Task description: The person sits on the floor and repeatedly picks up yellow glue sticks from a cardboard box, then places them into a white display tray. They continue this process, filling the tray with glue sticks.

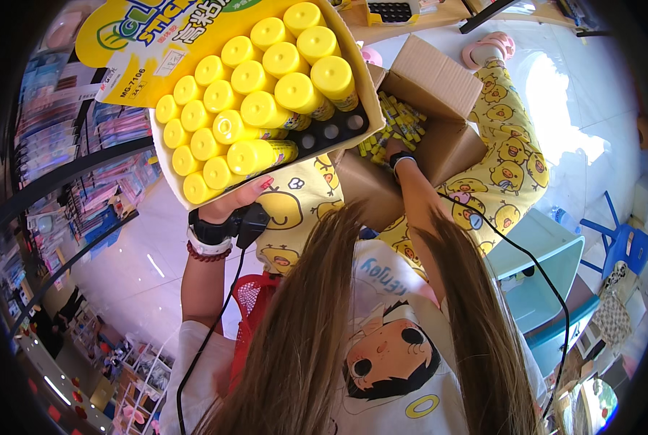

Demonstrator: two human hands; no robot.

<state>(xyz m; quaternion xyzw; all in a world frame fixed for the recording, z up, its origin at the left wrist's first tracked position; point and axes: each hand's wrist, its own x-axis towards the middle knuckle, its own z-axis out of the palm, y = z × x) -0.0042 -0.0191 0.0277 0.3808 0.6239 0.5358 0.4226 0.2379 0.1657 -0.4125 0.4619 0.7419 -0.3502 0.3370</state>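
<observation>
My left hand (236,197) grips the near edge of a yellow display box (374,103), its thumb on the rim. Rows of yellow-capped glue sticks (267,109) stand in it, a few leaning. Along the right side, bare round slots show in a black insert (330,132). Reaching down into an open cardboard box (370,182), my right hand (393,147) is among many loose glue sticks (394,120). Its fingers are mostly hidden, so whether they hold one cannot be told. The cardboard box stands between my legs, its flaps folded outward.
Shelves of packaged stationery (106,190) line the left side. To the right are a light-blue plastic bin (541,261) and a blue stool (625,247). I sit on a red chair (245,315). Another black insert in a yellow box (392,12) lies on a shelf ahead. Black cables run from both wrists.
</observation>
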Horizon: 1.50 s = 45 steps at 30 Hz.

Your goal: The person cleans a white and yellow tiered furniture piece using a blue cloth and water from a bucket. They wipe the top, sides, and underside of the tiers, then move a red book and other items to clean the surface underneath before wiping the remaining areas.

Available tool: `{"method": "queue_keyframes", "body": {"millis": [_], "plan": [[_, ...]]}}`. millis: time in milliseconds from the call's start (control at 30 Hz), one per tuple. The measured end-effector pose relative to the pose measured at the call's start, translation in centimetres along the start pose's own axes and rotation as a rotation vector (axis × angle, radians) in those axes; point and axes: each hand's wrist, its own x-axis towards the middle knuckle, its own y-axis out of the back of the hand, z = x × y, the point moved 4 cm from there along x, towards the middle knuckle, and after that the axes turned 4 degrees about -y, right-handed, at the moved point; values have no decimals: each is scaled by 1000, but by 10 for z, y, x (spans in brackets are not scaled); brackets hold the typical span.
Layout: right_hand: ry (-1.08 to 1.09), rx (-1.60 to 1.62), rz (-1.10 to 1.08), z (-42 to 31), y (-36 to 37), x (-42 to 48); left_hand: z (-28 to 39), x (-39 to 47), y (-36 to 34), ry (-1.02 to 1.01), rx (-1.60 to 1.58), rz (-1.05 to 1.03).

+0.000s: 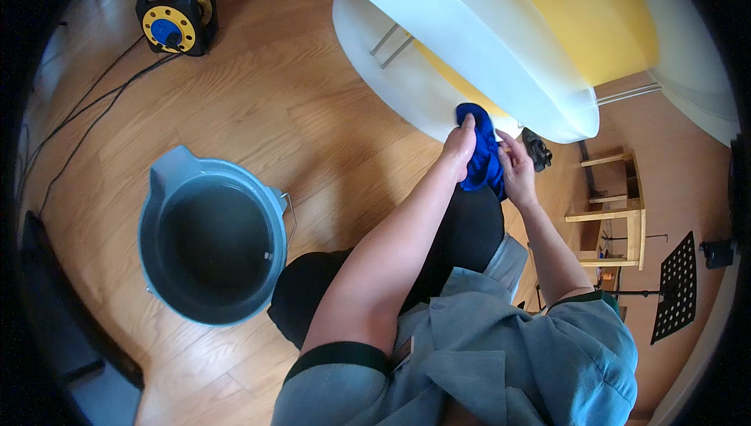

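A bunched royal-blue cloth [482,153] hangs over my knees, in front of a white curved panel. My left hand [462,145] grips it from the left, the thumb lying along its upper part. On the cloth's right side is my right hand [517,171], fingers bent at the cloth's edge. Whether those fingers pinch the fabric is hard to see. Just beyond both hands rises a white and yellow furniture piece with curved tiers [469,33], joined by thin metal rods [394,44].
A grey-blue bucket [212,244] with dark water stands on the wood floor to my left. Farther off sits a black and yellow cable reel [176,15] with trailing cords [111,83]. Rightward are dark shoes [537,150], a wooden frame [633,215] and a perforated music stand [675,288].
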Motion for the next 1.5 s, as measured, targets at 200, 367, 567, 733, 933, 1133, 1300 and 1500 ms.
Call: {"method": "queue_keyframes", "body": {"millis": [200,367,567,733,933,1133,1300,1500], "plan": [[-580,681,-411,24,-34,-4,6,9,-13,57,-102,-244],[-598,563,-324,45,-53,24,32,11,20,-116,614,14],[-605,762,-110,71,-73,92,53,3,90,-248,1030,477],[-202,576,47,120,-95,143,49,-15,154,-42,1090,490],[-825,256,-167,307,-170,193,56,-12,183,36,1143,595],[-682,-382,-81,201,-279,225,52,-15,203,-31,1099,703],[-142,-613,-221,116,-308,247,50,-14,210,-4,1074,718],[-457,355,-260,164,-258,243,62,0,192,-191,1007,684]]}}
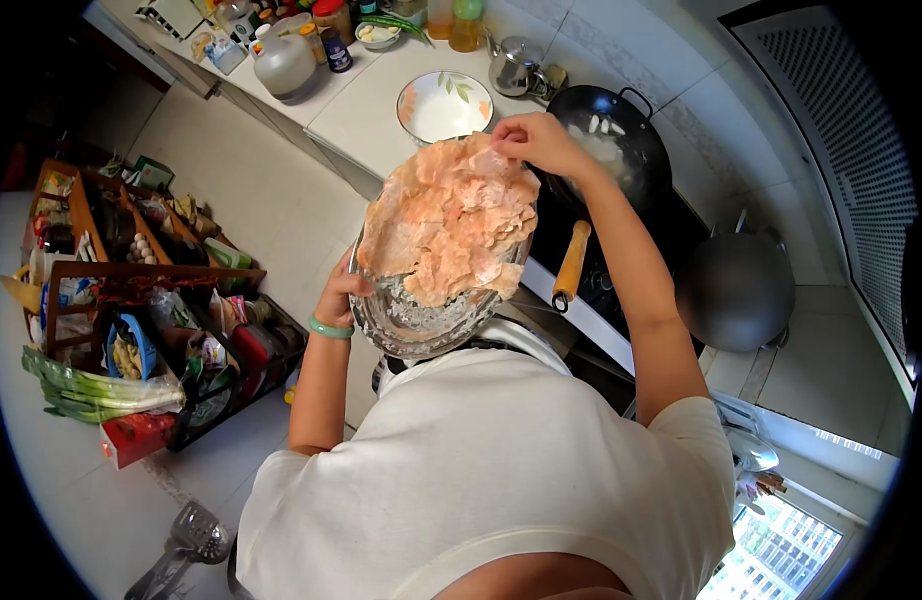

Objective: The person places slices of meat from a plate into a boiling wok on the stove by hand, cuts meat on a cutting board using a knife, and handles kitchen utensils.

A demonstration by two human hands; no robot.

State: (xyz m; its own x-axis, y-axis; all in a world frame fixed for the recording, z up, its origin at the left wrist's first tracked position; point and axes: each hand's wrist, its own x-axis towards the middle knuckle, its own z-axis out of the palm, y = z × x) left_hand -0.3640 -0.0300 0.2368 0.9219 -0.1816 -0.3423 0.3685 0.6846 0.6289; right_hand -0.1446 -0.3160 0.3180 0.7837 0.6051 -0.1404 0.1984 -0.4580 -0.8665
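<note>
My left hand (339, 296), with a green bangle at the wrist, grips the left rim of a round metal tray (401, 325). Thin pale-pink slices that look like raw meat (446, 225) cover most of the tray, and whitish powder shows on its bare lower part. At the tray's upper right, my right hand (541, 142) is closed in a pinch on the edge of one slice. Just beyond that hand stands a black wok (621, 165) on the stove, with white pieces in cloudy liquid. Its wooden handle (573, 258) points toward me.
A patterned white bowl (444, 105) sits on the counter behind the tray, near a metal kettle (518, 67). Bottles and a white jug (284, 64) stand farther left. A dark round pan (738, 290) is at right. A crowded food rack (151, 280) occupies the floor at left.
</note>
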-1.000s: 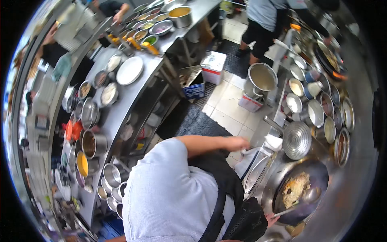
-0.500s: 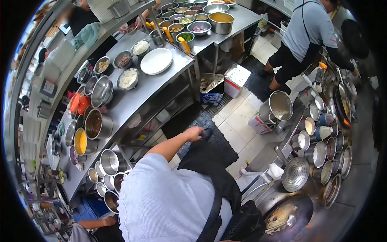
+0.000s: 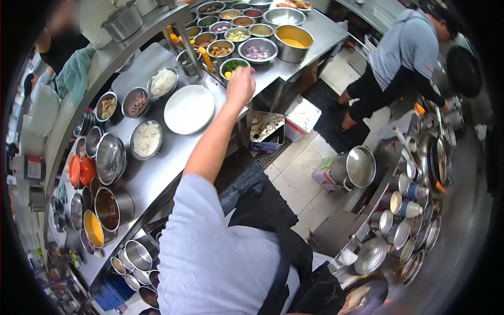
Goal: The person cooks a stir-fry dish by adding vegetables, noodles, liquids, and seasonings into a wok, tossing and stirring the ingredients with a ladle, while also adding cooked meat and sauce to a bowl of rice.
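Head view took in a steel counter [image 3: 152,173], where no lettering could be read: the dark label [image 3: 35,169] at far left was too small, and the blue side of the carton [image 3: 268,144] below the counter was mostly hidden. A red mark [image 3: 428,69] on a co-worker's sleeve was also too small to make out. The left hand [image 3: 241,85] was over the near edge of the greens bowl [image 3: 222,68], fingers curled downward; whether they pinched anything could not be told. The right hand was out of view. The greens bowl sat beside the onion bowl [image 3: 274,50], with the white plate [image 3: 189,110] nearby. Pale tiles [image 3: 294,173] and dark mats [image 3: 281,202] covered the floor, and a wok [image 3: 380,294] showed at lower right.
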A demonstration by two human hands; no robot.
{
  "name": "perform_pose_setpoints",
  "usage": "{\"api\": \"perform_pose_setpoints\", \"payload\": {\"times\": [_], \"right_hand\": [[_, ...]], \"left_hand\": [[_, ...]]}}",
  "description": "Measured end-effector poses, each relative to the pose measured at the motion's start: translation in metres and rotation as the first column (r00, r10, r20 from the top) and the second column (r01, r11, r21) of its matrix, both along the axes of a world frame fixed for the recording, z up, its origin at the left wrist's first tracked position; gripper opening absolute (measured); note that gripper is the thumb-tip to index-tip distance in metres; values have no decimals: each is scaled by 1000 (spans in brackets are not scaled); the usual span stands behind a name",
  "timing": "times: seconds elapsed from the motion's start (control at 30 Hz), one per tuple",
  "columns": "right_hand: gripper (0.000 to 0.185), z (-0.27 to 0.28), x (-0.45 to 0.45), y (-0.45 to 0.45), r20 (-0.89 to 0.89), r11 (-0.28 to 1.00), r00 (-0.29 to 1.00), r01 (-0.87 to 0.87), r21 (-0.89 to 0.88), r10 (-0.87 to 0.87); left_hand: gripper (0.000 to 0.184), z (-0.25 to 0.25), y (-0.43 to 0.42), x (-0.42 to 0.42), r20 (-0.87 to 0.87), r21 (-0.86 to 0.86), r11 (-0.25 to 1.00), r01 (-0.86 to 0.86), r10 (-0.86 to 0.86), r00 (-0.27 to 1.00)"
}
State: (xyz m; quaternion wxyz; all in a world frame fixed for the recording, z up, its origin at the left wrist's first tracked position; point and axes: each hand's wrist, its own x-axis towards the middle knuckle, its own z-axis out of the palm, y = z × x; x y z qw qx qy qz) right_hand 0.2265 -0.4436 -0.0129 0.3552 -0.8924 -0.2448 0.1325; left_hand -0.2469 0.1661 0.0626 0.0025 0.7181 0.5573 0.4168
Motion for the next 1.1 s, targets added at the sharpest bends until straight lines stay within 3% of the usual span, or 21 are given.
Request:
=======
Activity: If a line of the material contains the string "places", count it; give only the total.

Response to this task: 2